L’approche canadienne moderne à l’égard de l’interprétation des conventions (y compris les conventions collectives) et des lois est comprise dans le principe moderne de l’interprétation, qui s’énonce ainsi pour les conventions collectives :

 

Dans l’interprétation des conventions collectives, le libellé de la convention collective doit être interprété dans son contexte intégral, selon son sens grammatical et ordinaire, en conformité avec l’économie et l’objet de la convention et avec l’intention des parties.

 

En conséquence, pour établir l’intention des parties, la présomption principale est que les parties sont censées avoir voulu dire ce qu’elles ont dit et que le sens de la convention collective doit être cherché dans ses dispositions expresses.

[...]

Quoi qu’il en soit, lorsqu’ils doivent choisir entre deux interprétations linguistiques acceptables, les arbitres ont été guidés par l’objet de la disposition particulière, le caractère raisonnable de chaque interprétation possible, la faisabilité administrative et la question de savoir si l’une des interprétations possibles entraînerait des anomalies.

 

[57] Les parties sont toutes deux très averties dans leur capacité de négocier collectivement et leur relation mature s’étend sur de nombreuses conventions collectives conclues au fil de plusieurs décennies.

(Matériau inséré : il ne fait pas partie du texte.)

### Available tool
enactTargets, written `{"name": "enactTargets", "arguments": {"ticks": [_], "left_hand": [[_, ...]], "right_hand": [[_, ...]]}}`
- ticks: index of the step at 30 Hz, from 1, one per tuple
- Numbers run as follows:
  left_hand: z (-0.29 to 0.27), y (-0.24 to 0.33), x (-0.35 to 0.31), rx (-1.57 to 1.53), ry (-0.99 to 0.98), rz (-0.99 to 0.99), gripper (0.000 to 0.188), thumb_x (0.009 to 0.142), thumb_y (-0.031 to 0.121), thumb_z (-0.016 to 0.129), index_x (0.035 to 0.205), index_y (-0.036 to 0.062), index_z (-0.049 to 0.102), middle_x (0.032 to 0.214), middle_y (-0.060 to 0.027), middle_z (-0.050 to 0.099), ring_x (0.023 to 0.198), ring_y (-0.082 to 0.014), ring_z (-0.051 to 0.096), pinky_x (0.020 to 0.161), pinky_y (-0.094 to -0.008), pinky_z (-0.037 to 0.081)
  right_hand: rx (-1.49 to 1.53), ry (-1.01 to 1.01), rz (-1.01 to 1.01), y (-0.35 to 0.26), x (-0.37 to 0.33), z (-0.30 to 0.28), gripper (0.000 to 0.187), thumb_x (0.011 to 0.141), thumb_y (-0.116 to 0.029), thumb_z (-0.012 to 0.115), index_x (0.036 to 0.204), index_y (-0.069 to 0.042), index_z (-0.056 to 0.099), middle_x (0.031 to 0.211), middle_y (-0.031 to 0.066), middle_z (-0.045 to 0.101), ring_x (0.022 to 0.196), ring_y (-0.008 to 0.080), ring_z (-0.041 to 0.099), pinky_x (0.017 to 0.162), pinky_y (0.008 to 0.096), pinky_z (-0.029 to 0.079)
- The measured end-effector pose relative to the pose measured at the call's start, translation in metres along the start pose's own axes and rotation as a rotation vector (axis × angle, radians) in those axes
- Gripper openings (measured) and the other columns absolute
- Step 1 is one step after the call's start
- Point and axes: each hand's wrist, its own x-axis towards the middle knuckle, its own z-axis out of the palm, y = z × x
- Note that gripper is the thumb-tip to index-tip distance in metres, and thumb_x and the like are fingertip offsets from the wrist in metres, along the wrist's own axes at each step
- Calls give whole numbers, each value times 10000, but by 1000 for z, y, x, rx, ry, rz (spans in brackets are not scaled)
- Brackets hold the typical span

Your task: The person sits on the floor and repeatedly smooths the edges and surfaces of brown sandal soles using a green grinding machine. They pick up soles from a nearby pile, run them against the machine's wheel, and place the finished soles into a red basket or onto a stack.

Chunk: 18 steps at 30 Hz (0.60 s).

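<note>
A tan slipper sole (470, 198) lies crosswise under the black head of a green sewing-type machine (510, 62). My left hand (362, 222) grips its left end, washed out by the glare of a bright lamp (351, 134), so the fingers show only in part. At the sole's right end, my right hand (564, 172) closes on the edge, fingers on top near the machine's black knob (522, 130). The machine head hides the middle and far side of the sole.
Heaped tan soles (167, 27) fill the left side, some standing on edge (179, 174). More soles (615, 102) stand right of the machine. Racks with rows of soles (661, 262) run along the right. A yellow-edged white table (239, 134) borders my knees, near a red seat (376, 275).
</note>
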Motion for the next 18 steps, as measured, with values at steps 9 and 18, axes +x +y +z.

[58] Elles ont toutes deux fait un choix conscient de ne pas créer un ou des termes définis dans la convention collective afin de répondre aux questions dont je suis saisi.

[59] La fonctionnaire était au courant que l’on avait réussi, dans Lessard, à interpréter la clause en litige et elle a cherché à répéter cette réussite en l’espèce.

[60] L’employeur a invoqué le nouveau libellé de l’appendice « P » afin de distinguer la décision Lessard de la présente affaire.

[61] Étant donné que les parties ont décidé de ne pas négocier les définitions de ces expressions clés, je crois qu’il est seulement raisonnable d’utiliser les définitions prévues dans la Loi sur l’aéronautique et dans le RAC en tant qu’aides à l’interprétation. Je souligne les arguments présentés par l’employeur selon lesquels les arbitres de grief sont réputés tenir compte des définitions réglementaires et législatives en tant qu’aides à l’interprétation quand la convention ne définit pas ces termes.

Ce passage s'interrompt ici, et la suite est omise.